Problem requirements:
Write out, without any change, the lines in the material below that run from the line with "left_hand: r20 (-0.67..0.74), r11" through the line with "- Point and", both included.
======== Exercise data ========
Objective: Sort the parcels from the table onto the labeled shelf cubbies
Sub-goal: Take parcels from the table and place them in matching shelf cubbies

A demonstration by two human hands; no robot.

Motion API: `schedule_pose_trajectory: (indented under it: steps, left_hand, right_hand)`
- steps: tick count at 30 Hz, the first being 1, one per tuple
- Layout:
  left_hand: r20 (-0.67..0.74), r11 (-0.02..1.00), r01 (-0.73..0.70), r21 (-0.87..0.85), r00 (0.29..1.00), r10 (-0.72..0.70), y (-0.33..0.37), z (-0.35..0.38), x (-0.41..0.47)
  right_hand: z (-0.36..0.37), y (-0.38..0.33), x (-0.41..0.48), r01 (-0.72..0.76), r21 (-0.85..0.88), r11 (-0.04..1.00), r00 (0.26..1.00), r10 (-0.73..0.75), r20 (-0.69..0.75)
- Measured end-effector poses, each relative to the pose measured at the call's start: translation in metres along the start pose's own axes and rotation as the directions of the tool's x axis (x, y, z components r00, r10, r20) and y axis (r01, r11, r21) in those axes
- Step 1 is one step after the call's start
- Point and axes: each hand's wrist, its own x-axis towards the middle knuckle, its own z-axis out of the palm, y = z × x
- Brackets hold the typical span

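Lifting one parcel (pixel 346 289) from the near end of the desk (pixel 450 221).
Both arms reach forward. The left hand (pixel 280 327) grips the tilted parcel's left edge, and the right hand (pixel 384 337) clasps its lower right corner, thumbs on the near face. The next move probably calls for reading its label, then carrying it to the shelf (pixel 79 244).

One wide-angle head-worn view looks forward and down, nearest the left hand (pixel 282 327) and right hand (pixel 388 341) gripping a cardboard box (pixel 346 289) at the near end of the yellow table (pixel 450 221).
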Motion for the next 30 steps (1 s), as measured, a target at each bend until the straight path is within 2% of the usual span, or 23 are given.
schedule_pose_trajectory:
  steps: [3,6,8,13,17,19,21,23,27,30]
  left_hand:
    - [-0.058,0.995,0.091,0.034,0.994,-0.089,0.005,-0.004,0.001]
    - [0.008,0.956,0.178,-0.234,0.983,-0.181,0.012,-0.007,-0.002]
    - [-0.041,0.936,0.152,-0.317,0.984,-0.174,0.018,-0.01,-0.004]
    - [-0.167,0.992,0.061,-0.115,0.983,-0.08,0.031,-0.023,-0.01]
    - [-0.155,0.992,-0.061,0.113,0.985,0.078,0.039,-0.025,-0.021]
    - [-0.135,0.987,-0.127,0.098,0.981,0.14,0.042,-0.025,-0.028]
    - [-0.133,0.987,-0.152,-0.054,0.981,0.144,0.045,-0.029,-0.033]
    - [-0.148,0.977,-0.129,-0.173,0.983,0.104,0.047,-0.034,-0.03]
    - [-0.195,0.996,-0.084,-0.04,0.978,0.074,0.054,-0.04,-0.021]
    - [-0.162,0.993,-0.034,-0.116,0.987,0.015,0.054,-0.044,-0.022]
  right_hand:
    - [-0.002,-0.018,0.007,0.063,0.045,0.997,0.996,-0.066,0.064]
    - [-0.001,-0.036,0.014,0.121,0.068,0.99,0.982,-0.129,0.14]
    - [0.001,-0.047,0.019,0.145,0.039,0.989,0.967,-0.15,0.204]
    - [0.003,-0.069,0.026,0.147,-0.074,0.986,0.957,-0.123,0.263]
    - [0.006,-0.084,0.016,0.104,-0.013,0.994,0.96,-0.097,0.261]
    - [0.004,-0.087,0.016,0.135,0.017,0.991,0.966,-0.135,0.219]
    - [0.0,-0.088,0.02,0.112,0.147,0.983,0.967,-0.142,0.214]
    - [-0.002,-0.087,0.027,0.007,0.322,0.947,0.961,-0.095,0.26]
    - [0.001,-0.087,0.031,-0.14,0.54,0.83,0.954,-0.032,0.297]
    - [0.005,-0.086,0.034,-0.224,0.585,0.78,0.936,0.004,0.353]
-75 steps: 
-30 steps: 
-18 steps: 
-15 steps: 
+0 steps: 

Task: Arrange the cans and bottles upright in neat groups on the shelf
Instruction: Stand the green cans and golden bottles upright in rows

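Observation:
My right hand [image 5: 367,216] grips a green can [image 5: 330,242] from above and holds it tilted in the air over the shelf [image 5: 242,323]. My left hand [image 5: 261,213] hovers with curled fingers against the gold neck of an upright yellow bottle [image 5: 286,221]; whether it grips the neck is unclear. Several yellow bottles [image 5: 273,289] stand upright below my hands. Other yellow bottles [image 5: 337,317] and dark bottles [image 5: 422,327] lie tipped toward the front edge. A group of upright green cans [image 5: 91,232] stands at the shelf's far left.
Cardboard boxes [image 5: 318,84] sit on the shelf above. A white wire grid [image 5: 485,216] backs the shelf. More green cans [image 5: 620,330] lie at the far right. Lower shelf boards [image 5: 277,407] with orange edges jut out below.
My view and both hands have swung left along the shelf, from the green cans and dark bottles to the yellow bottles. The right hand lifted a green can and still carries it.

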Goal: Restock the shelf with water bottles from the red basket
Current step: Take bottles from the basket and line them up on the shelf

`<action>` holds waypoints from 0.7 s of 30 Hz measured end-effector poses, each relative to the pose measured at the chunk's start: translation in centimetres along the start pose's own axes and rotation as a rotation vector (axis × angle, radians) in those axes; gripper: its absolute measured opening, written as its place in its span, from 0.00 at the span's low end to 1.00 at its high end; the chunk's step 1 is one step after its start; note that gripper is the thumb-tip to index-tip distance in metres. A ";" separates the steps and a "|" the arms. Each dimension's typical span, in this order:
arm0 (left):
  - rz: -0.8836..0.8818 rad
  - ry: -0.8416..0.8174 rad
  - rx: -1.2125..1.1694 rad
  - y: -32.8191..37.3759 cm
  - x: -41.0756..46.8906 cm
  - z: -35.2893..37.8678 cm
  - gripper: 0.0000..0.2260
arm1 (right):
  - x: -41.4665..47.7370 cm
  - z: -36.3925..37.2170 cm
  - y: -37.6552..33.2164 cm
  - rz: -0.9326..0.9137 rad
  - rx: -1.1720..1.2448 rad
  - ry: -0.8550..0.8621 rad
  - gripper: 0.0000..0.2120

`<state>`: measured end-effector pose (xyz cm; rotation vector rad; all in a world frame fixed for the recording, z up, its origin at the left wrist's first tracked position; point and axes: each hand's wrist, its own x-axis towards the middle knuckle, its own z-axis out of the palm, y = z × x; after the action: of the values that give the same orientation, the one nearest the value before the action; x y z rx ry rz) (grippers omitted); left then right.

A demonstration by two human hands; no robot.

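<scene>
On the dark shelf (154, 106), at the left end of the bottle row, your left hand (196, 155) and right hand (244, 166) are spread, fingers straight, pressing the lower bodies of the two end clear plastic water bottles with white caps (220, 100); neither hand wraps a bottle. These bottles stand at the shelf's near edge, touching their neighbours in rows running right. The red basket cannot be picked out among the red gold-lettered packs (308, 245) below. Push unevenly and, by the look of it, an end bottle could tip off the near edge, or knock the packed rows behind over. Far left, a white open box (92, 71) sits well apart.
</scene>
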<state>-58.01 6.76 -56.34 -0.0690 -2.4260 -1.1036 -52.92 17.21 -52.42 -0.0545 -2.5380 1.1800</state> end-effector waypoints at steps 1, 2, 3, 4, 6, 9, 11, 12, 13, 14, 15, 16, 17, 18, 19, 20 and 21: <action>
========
Task solution:
  left_hand: r20 (-0.67..0.74), r11 (-0.02..1.00), r01 (-0.73..0.70), r21 (-0.87..0.85), r00 (0.29..1.00), r10 (-0.72..0.70), y (-0.33..0.37), z (-0.35..0.38), x (-0.41..0.47)
  right_hand: z (-0.36..0.37), y (-0.38..0.33), x (-0.41..0.48), r01 (-0.72..0.76), r21 (-0.85..0.88), r11 (-0.04..1.00), r00 (0.26..1.00), r10 (-0.73..0.75), r20 (-0.69..0.75)
- Measured end-effector poses, each relative to the pose measured at the call's start: translation in metres along the start pose's own axes and rotation as the directions of the tool's x axis (x, y, z components r00, r10, r20) and y axis (r01, r11, r21) in those axes
- Step 1 is one step after the call's start
- Point and axes: each hand's wrist, its own x-axis towards the middle knuckle, its own z-axis out of the palm, y = z × x

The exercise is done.